During that difficult time, people of all nationalities and religions fought side by side: Russians and Belarusians, Ukrainians and Jews, Kazakhs and Uzbeks, Azerbaijanis and Armenians, followers of Christianity and Judaism, Islam and Buddhism, and many others. All of them, like those heroes who liberated Auschwitz and other Nazi death camps, called themselves simply “Red Army soldiers.”

The war claimed the lives of approximately 27 million Soviet citizens, including 18 million civilians. Almost half of the six million who perished in the flames of the Holocaust were citizens of the USSR.

Around 10 million fell on the battlefields, including 200,000 Jewish Red Army soldiers, or nearly 80 percent of all fallen Jewish soldiers of the allied armies.

Silent archival figures conceal the screaming torments of those barbarously murdered in the dungeons of concentration camps; the inhumanely starved residents of besieged Leningrad; the residents of the Belarusian Khatyn mercilessly burned alive by Hitler’s henchmen; the Jews of Lvov massacred by Banderites. The list of human suffering is endless.

The genocide of the peoples of the Soviet Union committed by the Nazis can neither be justified nor forgotten.

Russia opposed to revisionism

Among those who did not live to greet the day of the great victory, every second victim was a citizen of the USSR. That is one of the reasons that today’s Russia is so sensitive to – and resolutely opposes – any attempts to falsify history and glorify Nazi criminals and their accomplices. For our part, we are confident that any headway, all state security, and the unity of society largely depend on preserving the national memory and educating young people in the high standards of patriotism.

On Victory Day over Nazism, both in Russia and in Israel, we honor the memory of all those killed by the Nazis and their accomplices in the bloodiest conflict. At the same time, it is important to pay tribute to those who allowed us to live. We bow our heads before the feats of soldiers and officers of the entire anti-Nazi coalition and especially the Red Army fighters, who made a decisive contribution to the defeat of Hitler’s Germany, liberated European countries from Nazism, and put an end to the extermination of European Jewry.

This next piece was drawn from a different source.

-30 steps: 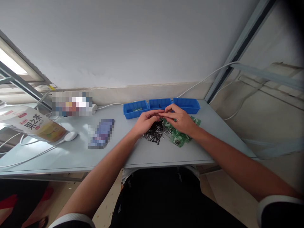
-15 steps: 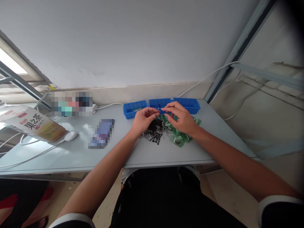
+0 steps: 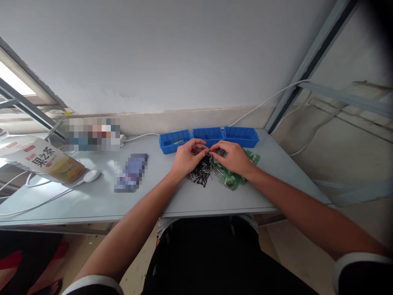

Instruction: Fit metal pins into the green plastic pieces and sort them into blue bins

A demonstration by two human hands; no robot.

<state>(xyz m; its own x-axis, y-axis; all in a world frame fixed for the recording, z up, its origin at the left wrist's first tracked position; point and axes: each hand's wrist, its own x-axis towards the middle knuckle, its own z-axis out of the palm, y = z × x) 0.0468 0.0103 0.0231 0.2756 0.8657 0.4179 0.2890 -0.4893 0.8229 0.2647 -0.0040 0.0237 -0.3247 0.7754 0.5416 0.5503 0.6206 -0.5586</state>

Today, for Russia and Israel, common historical memory is not just words. It is a common value and a system of coordinates determined by the fates of our heroic ancestors.

Fighting moral decadence

Back in 1943, the future first president of the State of Israel, Chaim Weizmann, noted: “Our sons, like the Russians, who have gone forth on the field of battle, know that they are fighting against the ways of physical enslavement and moral decadence... I take pride in the fact that 600,000 Jews are serving in the Soviet Army and countless others are braving danger in the guerrilla units that attack the Germans behind the lines.”

We have remembered and will remember those brave people who wrote glorious pages in the chronicle of the common struggle against an enemy driven by a misanthropic ideology. For their heroism during the great patriotic war, more than 32,000 Jews received state awards, and some 160 of them were awarded the highest degree of distinction – the title of Hero of the Soviet Union.

The victory over Nazism was of fateful importance for both our countries. It became part of the historical process that led to the establishment of the United Nations and the State of Israel.

As the son of a Red Army soldier who celebrated May 9, 1945 in defeated Berlin, and as a Russian diplomat, I am pleased that our countries view both the events of the past and the affairs of the future from a common standpoint.

This is especially important when most of the unparalleled heroes, including those who lived in Israel, have already passed away, forever bequeathing their high ideals. We proudly remember them and fully understand the need to do everything possible to ensure that neo-Nazism, antisemitism, and xenophobia in any of their manifestations can never again raise their heads and bring the world to the brink of a new global catastrophe.

For our part, we will be loyal to all the goals of that special military operation in order to reconstruct and strengthen the security system in Europe – where a threat to international peace originated twice in the last century.

The writer is Russia’s ambassador to Israel.